To estimate: when Priya is moving toward the motion detector, away from the motion detector.

Answer to Problem 58E

  $0\le \mathrm{t}\le 1.5$ : moving towards the motion detector.

  $2.5\le \mathrm{t}\le 4.5$ : moving away from the motion detector.

  $5.5\le \mathrm{t}\le 8$

: moving towards the motion detector again.

Between 1.5 and 2.5 there is a local minimum, but cannot be sure about the direction at

t = 2.

Between 4.5 and 5.5 there is a local maximum, but cannot be sure about the direction at

t = 5.

Explanation of Solution

Given information: Priya’s distance D in meters from a motion detector is given by the

data in below table.

t (sec)	D (m)	t (sec)	D (m)
0.0	3.36	4.5	3.59
0.5	2.61	5.0	4.15
1.0	1.86	5.5	3.99
1.5	1.27	6.0	3.37
2.0	0.91	6.5	2.58
2.5	1.14	7.0	1.93
3.0	1.69	7.5	1.25
3.5	2.37	8.0	0.67
4.0	3.01

Calculation:

D (t) is increasing when Priya is moving away and decreasing when moving towards the motion detector.

  $0\le \mathrm{t}\le 1.5$ : moving towards the motion detector.

  $2.5\le \mathrm{t}\le 4.5$ : moving away from the motion detector.

  $5.5\le \mathrm{t}\le 8$

: moving towards the motion detector again.

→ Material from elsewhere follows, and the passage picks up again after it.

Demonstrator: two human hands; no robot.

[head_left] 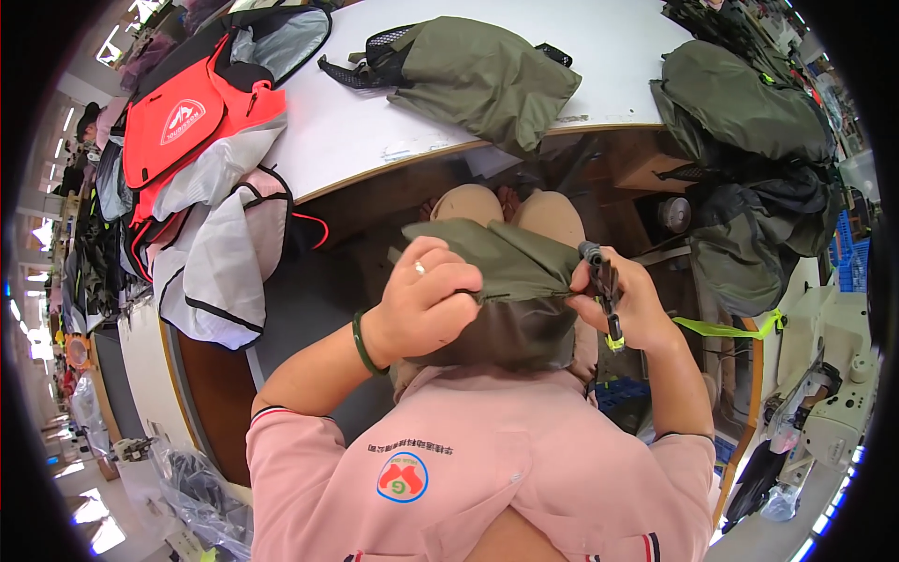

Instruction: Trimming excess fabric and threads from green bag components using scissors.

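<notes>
Across my lap lies an olive green fabric piece (501,255), which looks like a bag; its upper part is matte and the lower part looks darker and shinier. My left hand (426,295), with a ring and a green bangle, is closed at the left end of the fabric's edge. Opposite it, my right hand (632,295) pinches the right end of that edge between thumb and finger. The same hand holds a slim dark tool (609,298) with a rounded end and a yellow-green tip; its exact kind does not show. Between both hands the edge is stretched fairly straight.
A white table (618,56) ahead bears an olive bag (487,80) with mesh straps. Red and grey bags (192,126) hang over its left side, more olive bags (744,103) over its right. A sewing machine (833,393) stands at right, near a yellow-green strap (730,328).
</notes>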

Between 1.5 and 2.5 there is a local minimum, but cannot be sure about the direction at

t = 2.

Between 4.5 and 5.5 there is a local maximum, but cannot be sure about the direction at

t = 5.

b.

To determine

To give: an interpretation of any local extreme values in term of this problem situation.

Answer to Problem 58E

At t = 2 Priya is at relative minimum distance to the detector . At t = 5 Priya is at a relative maximum distance from the detector.

Explanation of Solution

Calculation:

At t = 2 Priya is at relative minimum distance to the detector . At t = 5 Priya is at a relative maximum distance from the detector.

c.

To determine

To find: a cubic regression equation for the table data and superimpose its graph on a scatter plot of the data.

Answer to Problem 58E

  $\mathrm{D}=\mathrm{f}(\mathrm{t})=-0.0819505{\mathrm{t}}^{{}^3}+0.916182{\mathrm{t}}^2-2.51261\mathrm{t}+\mathrm{3.37794.}$

Explanation of Solution

Calculation:

The cubic regression equation for the table data using graphing utility is:

  $\mathrm{D}=\mathrm{f}(\mathrm{t})=-0.0819505{\mathrm{t}}^{{}^3}+0.916182{\mathrm{t}}^2-2.51261\mathrm{t}+\mathrm{3.37794.}$

The graph of the above model is shown below.

  

d.

To determine

To find: a formula for f’ using the model in part (c) and use this formula to estimate the answers to (a).

Answer to Problem 58E

Interval:

(0, 1.8) − moving towards door.

(1.8, 5.6) − moving away.

(5.6, 8) − moving towards.

Explanation of Solution

Given information: $\mathrm{D}=\mathrm{f}(\mathrm{t})=-0.0819505{\mathrm{t}}^{{}^3}+0.916182{\mathrm{t}}^2-2.51261\mathrm{t}+\mathrm{3.37794.}$

Calculation:

  $\begin{array}{l}\mathrm{f}(\mathrm{t})=-0.0819505{\mathrm{t}}^{{}^3}+0.916182{\mathrm{t}}^2-2.51261\mathrm{t}+\mathrm{3.37794.}\\ \mathrm{f}\text{'}(\mathrm{t})=-0.245852{\mathrm{t}}^2+1.83236\mathrm{t}-2.51261\end{array}$

The graph of the f’ (t) is shown below.

  

From the graph:

When f’ (t) < 0 .the distance f (t) is decreasing.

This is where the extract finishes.